Wednesday, August 22, 2007

Warm Springs has long been fire concern

Fuels reduction project aims to help protect Warm Springs homes


By GREG STAHL
Express Staff Writer

Dense, old timber in the Warm Springs canyon, combined with a relatively high density of homes, has long been a concern for U.S. Forest Service managers, who began implementing a fuels reduction project in 2005 to reduce risk to private property should a fire occur. Photo by Willy Cook

The Warm Springs drainage has long been a concern for U.S. Forest Service fire managers. The drainage is filled with 100-year-old Douglas fir and subalpine fir trees. It includes dense, old timber.

In 2005, officials at the Ketchum Ranger District of the Sawtooth National Forest initiated an environmental study called the Warm Springs Fuel Reduction Project. The resulting decision, made by way of a categorical exclusion, called for fuels thinning in seven locations in and around homes in timber stands of the drainage.

It's been a "concern for years," said Ketchum District Ranger Kurt Nelson in a Monday morning interview at his office in Ketchum. "It's not like we've been ignoring it."

Nelson was scrambling Monday to help coordinate a busy office scrambling to fight the Castle Rock Fire, which was triggered by a Thursday, Aug. 16, lightning bolt in a stand of Douglas fir about 10 miles west of Ketchum in the Warm Springs valley.

The fire did not begin in any of the areas slated for treatment by the environmental study, and it is moving north-northeast toward Hulen Meadows and Highway 75. But it is still nipping at its location of origin, Warm Springs.

Since the Warm Springs Fuel Reduction Project was adopted, federal land managers have completed one fuels thinning project in the area, on the lower flank of Bald Mountain above lower Board Ranch. That timber sale included roughly 6,000 cubic feet of timber over a 14-acre area.

What's more, still another project is slated to begin next week, Monday, Aug. 27, above Warm Springs Ranch.

The Ketchum Ranger District recently awarded a timber sale on a portion of Forest Service land immediately adjacent to the Warm Springs Ranch Golf Course in order to reduce the risk of the spread of wildfire. It will cover 16 acres.

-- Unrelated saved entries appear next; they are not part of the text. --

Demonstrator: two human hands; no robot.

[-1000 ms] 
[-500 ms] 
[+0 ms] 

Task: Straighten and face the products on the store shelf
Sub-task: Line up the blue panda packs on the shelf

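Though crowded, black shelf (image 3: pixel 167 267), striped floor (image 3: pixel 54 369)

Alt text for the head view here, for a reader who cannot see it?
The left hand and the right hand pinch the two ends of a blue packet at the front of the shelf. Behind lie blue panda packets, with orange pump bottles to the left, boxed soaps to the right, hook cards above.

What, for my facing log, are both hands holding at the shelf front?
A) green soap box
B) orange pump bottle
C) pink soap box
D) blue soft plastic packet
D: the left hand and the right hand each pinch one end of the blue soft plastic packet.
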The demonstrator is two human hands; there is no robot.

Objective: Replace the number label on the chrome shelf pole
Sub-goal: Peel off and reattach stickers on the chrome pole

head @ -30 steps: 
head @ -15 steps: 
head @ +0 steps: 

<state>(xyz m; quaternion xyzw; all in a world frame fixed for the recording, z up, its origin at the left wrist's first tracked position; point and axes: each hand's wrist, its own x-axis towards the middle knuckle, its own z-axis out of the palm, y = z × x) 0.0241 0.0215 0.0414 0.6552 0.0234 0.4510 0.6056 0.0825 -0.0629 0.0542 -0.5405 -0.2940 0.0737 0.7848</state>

Nelson said the project is designed as a community wildfire protection measure for the city of Ketchum and Sun Valley Resort. The timber sale will remove approximately 4,800 cubic feet of timber, roughly eight log trucks of Douglas fir trees. The logging should conclude by Nov. 30.

The Warm Springs timber sale, like all of the seven planned thinning projects adopted as part of the Warm Springs Fuel Reduction Project, will reduce tree densities that have been found to be a significant cause of extreme fire behavior, while also considering avalanche potential in the area.

The additional five project sites include another area on lower Bald Mountain facing West Ketchum and four sites south of lower Board Ranch. The Forest Service intentionally targeted areas in the so-called urban wildland interface, which are places where homes are situated close to or in forests.

"The goal was to thin the forests, do crown separation to reduce the opportunity for large crown fires, take out 8 inches and smaller ladder fuels," Nelson said. "Our fuels reduction planning was built on the urban interface."

Asked why projects weren't slated for areas that have been consumed by the Castle Rock Fire, Nelson said "it doesn't make sense to do fuels reduction where you don't have homes."

In a November 2004 interview, Ketchum District Fire Management Officer Bill Murphy outlined the conundrum in Warm Springs.

"We're in a situation where all that time, with 100 to 200 years of fuel buildup—now we're trying to open up the stand, at least where it's up against the homes," he said.

In a subsequent March 2005 public meeting designed to collect feedback from area residents on the Warm Springs Fuel Reduction Project, Murphy said that, of all areas in the Wood River Valley, Warm Springs canyon could be one of the most at-risk for the damaging effects of a raging wildfire.

The aging forests are increasingly susceptible, he said.

Other populated canyons like Deer Creek, Greenhorn Gulch and East Fork do not have the same combination of home density and an aged, high-density forest.

"Foremost in our mind for any treatments being proposed is our desire to maintain the visual beauty of the area and forested slopes in the Warm Springs drainage during and after the proposed project," Nelson said at the March 2005 meeting.

Nelson's obvious attempt to quell the concerns of the area's residents over retaining the visual beauty of the area's old forests now seems a little trivial. Although the forests on the lower flank of Bald Mountain and in the Board Ranch area on the valley floor are still intact, the still-advancing Castle Rock Fire drives home the importance of the reality of living in the rural West.

The fact is, fire is as much a part of forest ecology as rain and snow. It was here before. It is here now. And it will return again.